L'IRRESPONSABILITÉ MÉDICALE
Note de lecture sur l'ouvrage d'Isabelle von Bueltzingsloewen L'Hécatombe des fous, la famine dans les hôpitaux psychiatriques français sous l'Occupation
ed. Flammarion, Paris, 2007
Pratiques n°37-38, juin-juillet-août 2007
Un fait s'avère d'abord incontestable : 45 000 personnes hospitalisées sont mortes de faim dans les hôpitaux psychiatriques français pendant la période de l'Occupation, soit entre 1940 et 1945. Sur ce fait s'est appuyé un ouvrage publié en 1987 par un psychiatre, Max Laffont, intitulé L'Extermination douce. L'ouvrage d'Isabelle von Bueltzingsloewen, publié cette année, soit vingt ans plus tard, ne conteste pas le fait, mais l'interprétation qui en a été donnée. Le chiffre témoigne bien d'une énorme surmortalité dans les hôpitaux psychiatriques pendant cette période, sans commune mesure avec celle qui affecte l'ensemble de la population soumise aux restrictions alimentaires. Mais cette surmortalité ne constitue pas pour autant une forme, même euphémisée, d'extermination. Simplement parce qu'elle n'a pas été, comme ce fut le cas en Allemagne dès 1934, et plus encore à partir de 1939, décidée par une volonté génocidaire pour des raisons eugénistes.

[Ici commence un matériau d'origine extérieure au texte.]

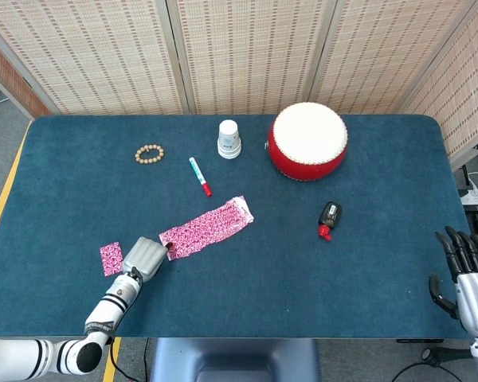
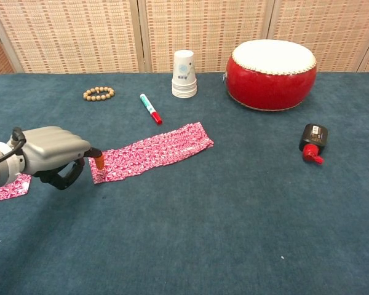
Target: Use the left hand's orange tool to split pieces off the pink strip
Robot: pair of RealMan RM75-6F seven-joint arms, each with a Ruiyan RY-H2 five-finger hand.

Que s'est-il donc passé ? Simplement ceci : la politique de restrictions a imposé à la gestion des hôpitaux psychiatriques des mesures draconiennes pour toutes les formes d'approvisionnement, tant en nourriture qu'en matériel d'hygiène et de maintenance. Mais alors que le reste de la population (et en particulier le personnel médical et infirmier) avait les moyens de faire appel au marché noir et aux circuits parallèles, les malades ont, eux, été abandonnés à la relégation. Il n'y a pas eu intention exterminatrice ? Soit, mais il y a eu cette forme intensément violente de banalisation du mal que constitue l'indifférence absolue. Et certains passages de l'ouvrage nous montrent de très doctes médecins, tels Diafoirus, décrivant par le menu les symptômes de la famine chez des malades qu'ils examinent de la tête aux pieds, sans en tirer le moindre soupçon de trouble ou de colère.
Il n'y a pas eu de volonté génocidaire, mais il y a eu ce concept parfaitement discriminatoire qui a poussé à admettre, pour des sujets sans visibilité sociale, ce qu'on n'admettait pas pour les autres. Et cette forme de discrimination, dont on voit ici ce qu'elle a pu produire, nous savons bien qu'elle est toujours à l'œuvre.